Losing Business to Your Competitors?
Losing business to your competitors can be very frustrating. But rather than getting annoyed, looking within yourself is the best use of your time.
Analyse why you’re losing business to them. What the competitors are doing right, and how you can start to be competitive again.
Why have you lost the business?
Understand why your client or prospect decided to work with your competitor. A quick conversation is better than none at all. It will provide you will many insights to ensure it doesn’t happen again. Rather than talk, it would be best if you listened to the answers they are offering. Don’t disagree and defend your position with counter-arguments. Listen to see if you can improve your pitch and subsequent activities. Are you saying the right things to a prospect?
If you have more than one conversation with other clients, then look for trends and patterns. To enable you to improve.
Win-Loss
Introduce a Win-Loss analysis into the mix to get even more out of this exercise. That way, you get consistent feedback from those who chose you or went elsewhere.
Win-loss analysis is a comprehensive, systematic and ongoing analysis. It looks at why you won and lost deals. Win/Loss delivers powerful insight to transform your organisation. Making it into a sales machine. This list gives you a basic understanding of the required actions needed to perform Win/Loss:
- Decide on the set of questions that were asked when they made a purchasing decision. And sales team ability, pricing, contracts and feature and benefits of your offering.
- Which product lines and departments need to know the results of the Win-Loss analysis
- Then develop a knowledge of your business sales and marketing processes. Product lines and target market attractiveness.
- Conduct impartial interviews with the client or prospects’ decision-makers. To discuss won and lost deals.
- The interactions are analysed, and report the critical trends and findings.
What are your competitors doing?
To ensure you have a good understanding of the situation. Where you sit in the market and what’s going on is the next thing to do. Make sure you can determine what your competitor is doing.
Are your competitors offering something different you could also provide? Have you got your pricing right? Do you know what they are charging for their offering?
Your value proposition
Most of the time, people don’t just make a buying decision based on price. When they say, they want a good deal usually means the prospect needs to see value in the money they pay for your product or service. Understanding what your competitors are doing and some win-loss analysis to know why you lost business enables you to revise your value proposition. You may have the best product in the world, but if you don’t tell your customer what you can offer to them, they will not pick you, especially if your competitor has a clearly defined value. That said, it’s important to not frequently change your value proposition just because one prospect dislikes a particular thing. Yes, look at the situation and when you see patterns look at how you can do better.
Then develop a relationship management structure to encourage you to get to know your customers inside out. So you will see before it’s too late what they think about you and why they like working with you. A stable business built on solid relationships.
Your brand
Pay attention to your branding when trying to shift up a gear against your competitor. Ensure it’s relevant and attractive to the sector you work in.

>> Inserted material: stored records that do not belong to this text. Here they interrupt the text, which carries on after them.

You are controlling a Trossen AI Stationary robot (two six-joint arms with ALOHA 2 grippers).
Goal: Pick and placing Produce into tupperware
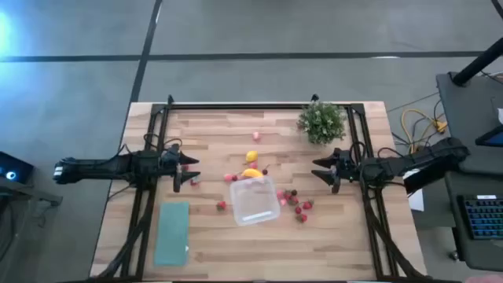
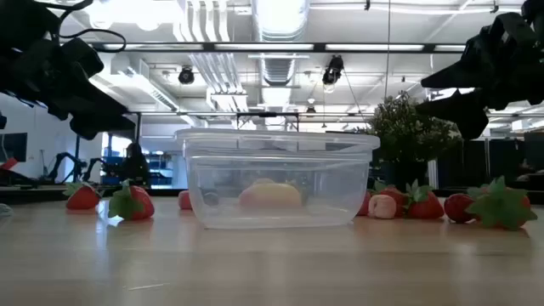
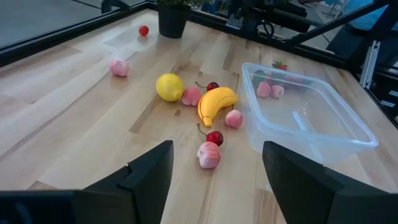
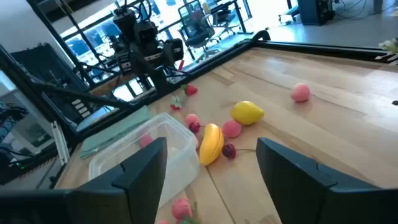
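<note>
Clear tupperware (image 2: pixel 276 178) blurring fruit behind, strawberry (image 2: pixel 7 163) cut off at edge

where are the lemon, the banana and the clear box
lemon (image 3: pixel 169 86), left wrist view, middle of its yellow body
banana (image 3: pixel 214 102), left wrist view, middle of its curve
clear box (image 3: pixel 348 127), left wrist view, its near rim

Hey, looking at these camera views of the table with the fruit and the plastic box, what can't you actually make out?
- Low view: the fruit behind the tupperware shows only as a yellow-pink smear through its wall.
- High view: the red pieces beside the box are too small to count.
- Left wrist view: the potted plant is cut off by the picture's edge; only its pot shows.
- Right wrist view: the teal mat is partly hidden behind the box.
</note>
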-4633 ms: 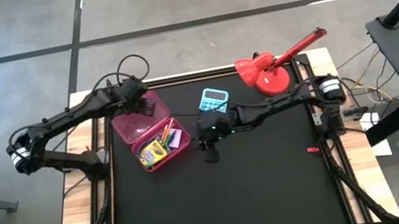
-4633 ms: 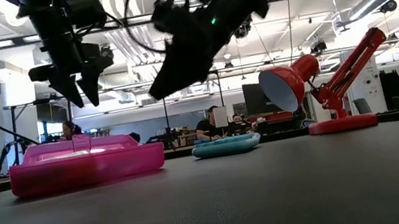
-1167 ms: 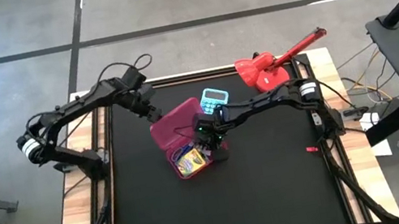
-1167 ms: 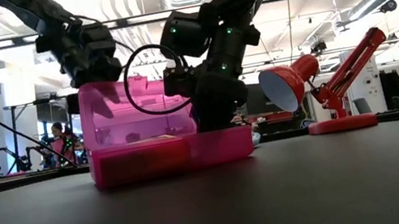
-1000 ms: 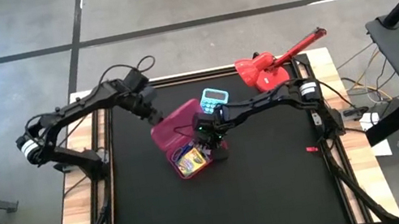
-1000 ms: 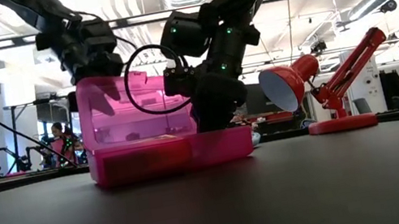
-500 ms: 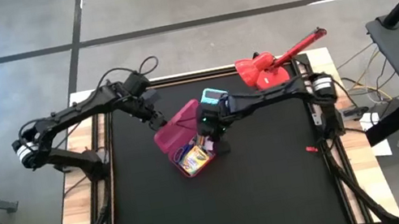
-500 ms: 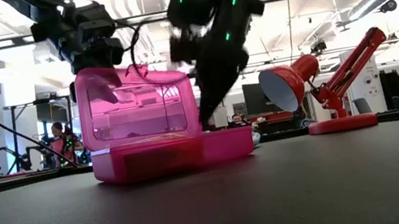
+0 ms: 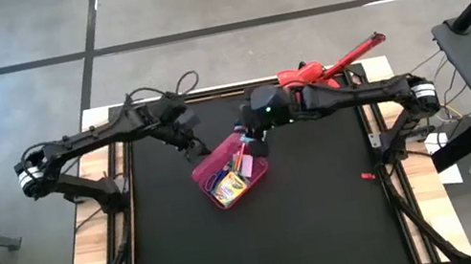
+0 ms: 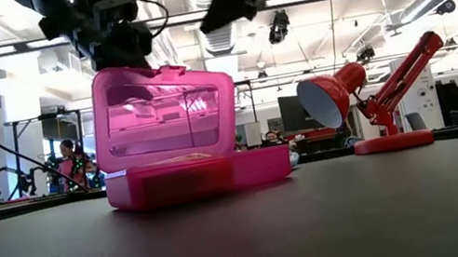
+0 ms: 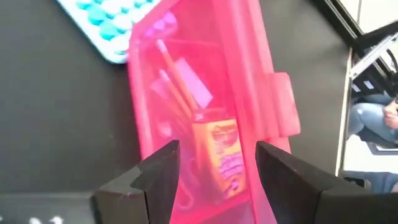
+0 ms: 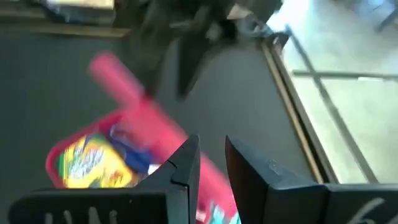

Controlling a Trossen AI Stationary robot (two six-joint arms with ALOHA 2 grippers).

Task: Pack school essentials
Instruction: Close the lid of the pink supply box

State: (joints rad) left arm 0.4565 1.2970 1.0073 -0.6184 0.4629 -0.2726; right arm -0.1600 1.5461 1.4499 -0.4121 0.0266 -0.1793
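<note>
The pink translucent box (image 9: 231, 173) sits mid-table with its lid (image 10: 165, 111) standing nearly upright on the tray (image 10: 200, 177). Inside lie a yellow-green crayon packet (image 9: 226, 189), orange pencils (image 11: 177, 87) and a pale pink note pad (image 11: 198, 90). Scissors, eraser and pens I cannot make out. My left gripper (image 11: 217, 158) is open at the lid's upper edge (image 10: 129, 68), on the box's far-left side. My right gripper (image 12: 211, 155) hovers high above the box's far-right end (image 9: 255, 140), its fingers only narrowly apart. My left gripper meets the lid at its free upper edge (image 10: 131, 68), coming slanting down from the far left. Its open fingers (image 11: 163, 165) straddle the lid near the latch tab (image 11: 281, 106). Which finger touches I cannot tell. The lid stands tilted over the tray.
A teal calculator (image 11: 106, 25) lies just beyond the box toward the far edge. The red lamp (image 9: 309, 80) stands at the far edge, right of centre. A small red item (image 9: 369, 175) lies near the right edge. Bare black mat (image 9: 265, 243) spreads across the near half.
My right gripper has come off the box's right end and risen high, moving toward the far edge. My left gripper has moved with the lid, which has swung from leaning back to nearly upright. The tray has stayed about where it was.
</note>
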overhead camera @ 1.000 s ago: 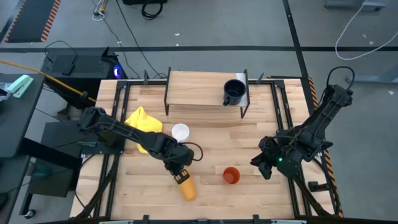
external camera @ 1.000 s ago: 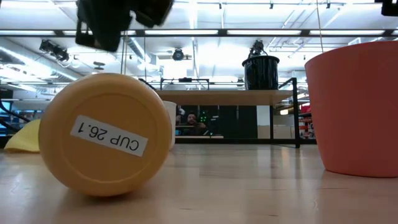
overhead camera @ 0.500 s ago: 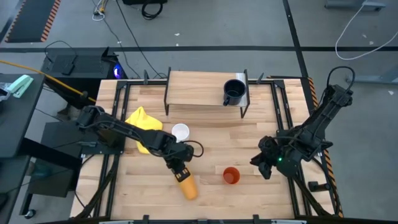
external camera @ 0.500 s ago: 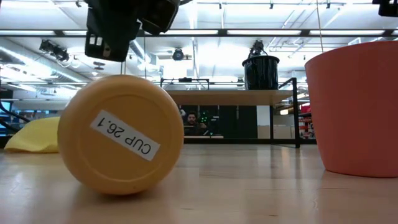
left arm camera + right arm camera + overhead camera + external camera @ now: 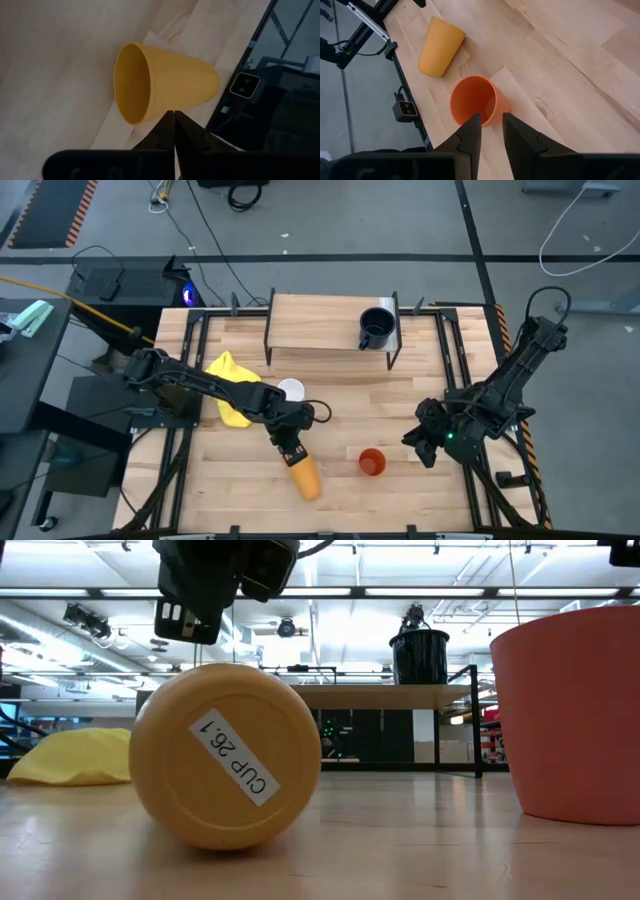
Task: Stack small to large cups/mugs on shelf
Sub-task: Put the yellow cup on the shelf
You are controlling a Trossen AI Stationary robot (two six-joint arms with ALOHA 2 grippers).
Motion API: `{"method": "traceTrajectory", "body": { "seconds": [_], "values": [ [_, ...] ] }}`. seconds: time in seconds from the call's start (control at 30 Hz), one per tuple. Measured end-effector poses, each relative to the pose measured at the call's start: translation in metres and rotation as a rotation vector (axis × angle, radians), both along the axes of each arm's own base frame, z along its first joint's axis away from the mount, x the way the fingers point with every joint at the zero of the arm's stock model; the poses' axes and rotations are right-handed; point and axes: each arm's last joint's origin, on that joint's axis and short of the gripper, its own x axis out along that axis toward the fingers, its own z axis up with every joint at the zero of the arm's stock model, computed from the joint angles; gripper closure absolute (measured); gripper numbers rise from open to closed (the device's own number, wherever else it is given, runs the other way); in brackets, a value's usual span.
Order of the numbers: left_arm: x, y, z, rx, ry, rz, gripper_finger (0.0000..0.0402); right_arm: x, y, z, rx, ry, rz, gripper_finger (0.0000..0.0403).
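Lower centre of the high view: the left gripper (image 5: pixel 292 452), fingers pressed together and holding nothing, sits at the mouth of the toppled yellow cup (image 5: pixel 304 478). The orange cup (image 5: pixel 372 462) stands just right; the right gripper (image 5: pixel 421 442), parted and empty, waits beside it. The dark mug (image 5: pixel 376 327) tops the shelf (image 5: pixel 315 324) at upper centre.
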Motion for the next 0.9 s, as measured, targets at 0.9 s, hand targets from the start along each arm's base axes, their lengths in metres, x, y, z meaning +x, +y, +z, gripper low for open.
{"method": "traceTrajectory", "body": {
  "seconds": [0.9],
  "values": [
    [-0.046, -0.057, 0.031, 0.228, -0.102, 0.411, 0.0389, 0.097, -0.022, -0.018, 0.172, -0.057, 0.171, 0.0328]
  ]
}}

Attracting the wrong targets in the first place is a waste of time and money and will result in losing more business than gaining.
Reflection, analysis with some creativity will be helpful when looking at your brand.
Take action and evolve
It’s no good losing a customer and then looking at what the cause was and then just agreeing it was them and not us. Moving to the next prospect and doing the same things wrong again. A business is never stood still. It has to be continually evolving. Just like a shark can’t stop swimming and moving forward or it will die, you need to keep winning and moving forward.
You must always think about what makes your business special. What makes it different from your competitor? Understand why you win and, more importantly, know why you are losing business to your competitors.